Conklin, a two-time all-state first-team selection from North Eugene (Ore.) High School, and Cassity, a first-team all-state selection from Pinckneyville (Ill.) High School, entered as unrefined talents who grew to be senior faces of last season's 26-8 campaign that ended in the Round of 32. It was the Billikens' first NCAA tournament appearance since a 1999-2000 run under Lorenzo Romar ended in the first round. Majerus was always studying. He was always trying to make jigsaw pieces fit.
"He was able to read a person and put like personalities together," says Conklin, also part of Majerus' first SLU recruiting class, who averaged 13.9 points last season. "To be able to put us together as a cohesive unit, getting us to play defense together as a unit and getting us to know our roles in the flow of the game -- he was just a special person like that."
Majerus' mind kept working, despite early struggle at SLU. The Billikens went 16-15 in his first season, a year that included losses in five of their last seven games. But the teaching moments were subtle, and a foundation formed.
There were 18 victories the next campaign. Then there were 23 the year after that. Then, after a 12-19 season in his fourth year at the university, there was Majerus' 26-victory breakthrough. Early work produced reward.
"His attention to detail was something that surprised me the most," says Cassity, who averaged 3.3 points last season. "Every detail down to the inch was his thing. He would stop you in the middle of a fast break and move people inches -- move a foot here, hands here. That's the thing that stuck out to me the most -- just everything down to pinpoint accuracy is what he was all about. I think that's what made him such a great coach."
There was anticipation in the unknown. For assistants like Jensen, Biancardi and Porter Moser, they knew following Majerus to SLU required a full buy-in. Building a program was more a marathon than a sprint. Endurance, not speed, was valued.
"He said to me, 'I just want to get back to one more Final Four,'" says Moser, now the coach at Loyola (Ill.) University. "I remember him saying it. That was his mentality. He wasn't thinking, ‘I just want to make it in the NCAA tournament.' He was thinking, ‘I want to get back to one more Final Four in my career.' To say it at Saint Louis, it just shows you his expectations."
Those expectations were found everywhere within the walls of Majerus' program, like discussions within the staff about potential recruits. Moser recalls assistants offering names to the coach, who responded with questions such as, "Is he tough? Is he a good kid? Is he a winner?" If Majerus grew satisfied by the answers, only then did attention turn to traits such as the kid's size and skill on the court.

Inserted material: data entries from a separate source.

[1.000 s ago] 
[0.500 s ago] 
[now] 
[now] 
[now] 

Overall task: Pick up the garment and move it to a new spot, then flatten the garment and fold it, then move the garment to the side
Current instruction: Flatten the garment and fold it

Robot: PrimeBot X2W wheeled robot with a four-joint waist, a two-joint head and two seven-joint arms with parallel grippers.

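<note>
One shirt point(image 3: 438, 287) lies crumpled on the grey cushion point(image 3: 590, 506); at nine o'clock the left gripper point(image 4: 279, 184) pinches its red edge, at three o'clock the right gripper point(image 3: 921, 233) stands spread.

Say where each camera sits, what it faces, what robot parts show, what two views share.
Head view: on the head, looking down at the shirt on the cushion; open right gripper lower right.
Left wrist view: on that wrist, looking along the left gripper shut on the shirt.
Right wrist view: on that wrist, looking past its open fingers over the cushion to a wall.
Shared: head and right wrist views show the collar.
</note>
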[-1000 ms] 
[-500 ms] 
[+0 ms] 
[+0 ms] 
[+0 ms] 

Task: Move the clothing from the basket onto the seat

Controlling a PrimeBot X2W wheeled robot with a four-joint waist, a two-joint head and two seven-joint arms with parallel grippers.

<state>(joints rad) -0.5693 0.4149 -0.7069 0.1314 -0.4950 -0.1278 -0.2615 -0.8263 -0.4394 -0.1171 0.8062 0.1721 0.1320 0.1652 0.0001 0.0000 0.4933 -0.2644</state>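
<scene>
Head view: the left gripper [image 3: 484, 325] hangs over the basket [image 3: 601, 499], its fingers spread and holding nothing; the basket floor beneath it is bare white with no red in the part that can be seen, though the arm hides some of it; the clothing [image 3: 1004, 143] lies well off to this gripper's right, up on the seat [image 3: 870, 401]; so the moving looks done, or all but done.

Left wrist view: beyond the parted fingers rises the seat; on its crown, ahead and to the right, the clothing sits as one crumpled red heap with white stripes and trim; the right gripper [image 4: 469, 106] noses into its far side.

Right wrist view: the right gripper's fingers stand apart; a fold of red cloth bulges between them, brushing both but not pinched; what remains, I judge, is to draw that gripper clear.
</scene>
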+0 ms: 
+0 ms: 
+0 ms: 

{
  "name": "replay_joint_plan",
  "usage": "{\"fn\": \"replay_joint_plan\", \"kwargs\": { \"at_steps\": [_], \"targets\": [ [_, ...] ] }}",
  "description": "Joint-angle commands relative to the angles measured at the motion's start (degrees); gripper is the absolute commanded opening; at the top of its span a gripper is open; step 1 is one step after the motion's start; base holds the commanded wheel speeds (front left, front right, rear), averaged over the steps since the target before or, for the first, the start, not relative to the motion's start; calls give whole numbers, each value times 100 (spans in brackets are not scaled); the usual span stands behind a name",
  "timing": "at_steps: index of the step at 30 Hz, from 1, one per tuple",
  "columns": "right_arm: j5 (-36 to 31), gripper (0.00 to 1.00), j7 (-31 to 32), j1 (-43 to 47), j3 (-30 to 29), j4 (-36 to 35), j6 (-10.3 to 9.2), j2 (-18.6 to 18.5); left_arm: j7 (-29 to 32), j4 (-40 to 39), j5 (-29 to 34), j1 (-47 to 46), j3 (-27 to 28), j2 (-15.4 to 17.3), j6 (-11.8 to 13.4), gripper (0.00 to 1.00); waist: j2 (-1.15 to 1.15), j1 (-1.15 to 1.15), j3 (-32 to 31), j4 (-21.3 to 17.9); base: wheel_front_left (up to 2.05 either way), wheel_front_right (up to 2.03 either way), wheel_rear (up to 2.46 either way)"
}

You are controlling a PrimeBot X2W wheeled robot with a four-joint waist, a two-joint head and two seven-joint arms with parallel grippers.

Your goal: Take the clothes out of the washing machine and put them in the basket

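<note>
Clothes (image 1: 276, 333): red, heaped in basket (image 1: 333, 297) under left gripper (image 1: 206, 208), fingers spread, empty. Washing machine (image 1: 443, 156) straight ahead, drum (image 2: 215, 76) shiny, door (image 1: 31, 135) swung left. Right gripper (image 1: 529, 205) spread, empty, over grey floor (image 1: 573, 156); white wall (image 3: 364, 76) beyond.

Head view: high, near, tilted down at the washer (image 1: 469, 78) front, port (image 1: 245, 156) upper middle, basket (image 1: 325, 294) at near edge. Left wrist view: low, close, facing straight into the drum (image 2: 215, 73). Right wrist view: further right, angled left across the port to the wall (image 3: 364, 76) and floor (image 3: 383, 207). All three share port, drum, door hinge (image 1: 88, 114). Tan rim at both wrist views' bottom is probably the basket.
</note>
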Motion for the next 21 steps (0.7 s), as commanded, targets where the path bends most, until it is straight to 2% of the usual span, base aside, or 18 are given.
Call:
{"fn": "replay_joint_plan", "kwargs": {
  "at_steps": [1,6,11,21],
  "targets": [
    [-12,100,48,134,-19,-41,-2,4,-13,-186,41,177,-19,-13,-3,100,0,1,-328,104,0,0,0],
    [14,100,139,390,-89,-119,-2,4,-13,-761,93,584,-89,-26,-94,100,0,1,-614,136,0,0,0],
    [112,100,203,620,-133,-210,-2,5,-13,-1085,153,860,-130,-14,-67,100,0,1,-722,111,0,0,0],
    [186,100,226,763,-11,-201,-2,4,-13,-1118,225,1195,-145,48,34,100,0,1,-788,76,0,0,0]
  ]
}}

"Kind of the feeling (was) that everyone was embarking on a trip together," Jensen says. "They were embarking on the beginning of something that everybody felt could be pretty special."
With time, that feeling matured. Jensen, now coach of the NBA Development League's Canton Charge, watched Majerus' last game in the NCAA tournament against Michigan State with pride. This is what fans don't see: The day-to-day grind, the grueling three-hour practices, the film studies, the meetings over the years that shape a winner.
Jensen and others had lived a crawl through the desert with Majerus, a man who became a teacher of life as much as a tactician. The result was sweet. The result was the vision the coach had in mind all along.
"We were there to do a job, and I felt great that we were heading in that direction with those kind of kids," Moser says.
"He wanted to build his team around that fiber, that kind of character, then he'd mold them into the way he wanted."
Forever a builder. Forever dreaming. Forever remembered.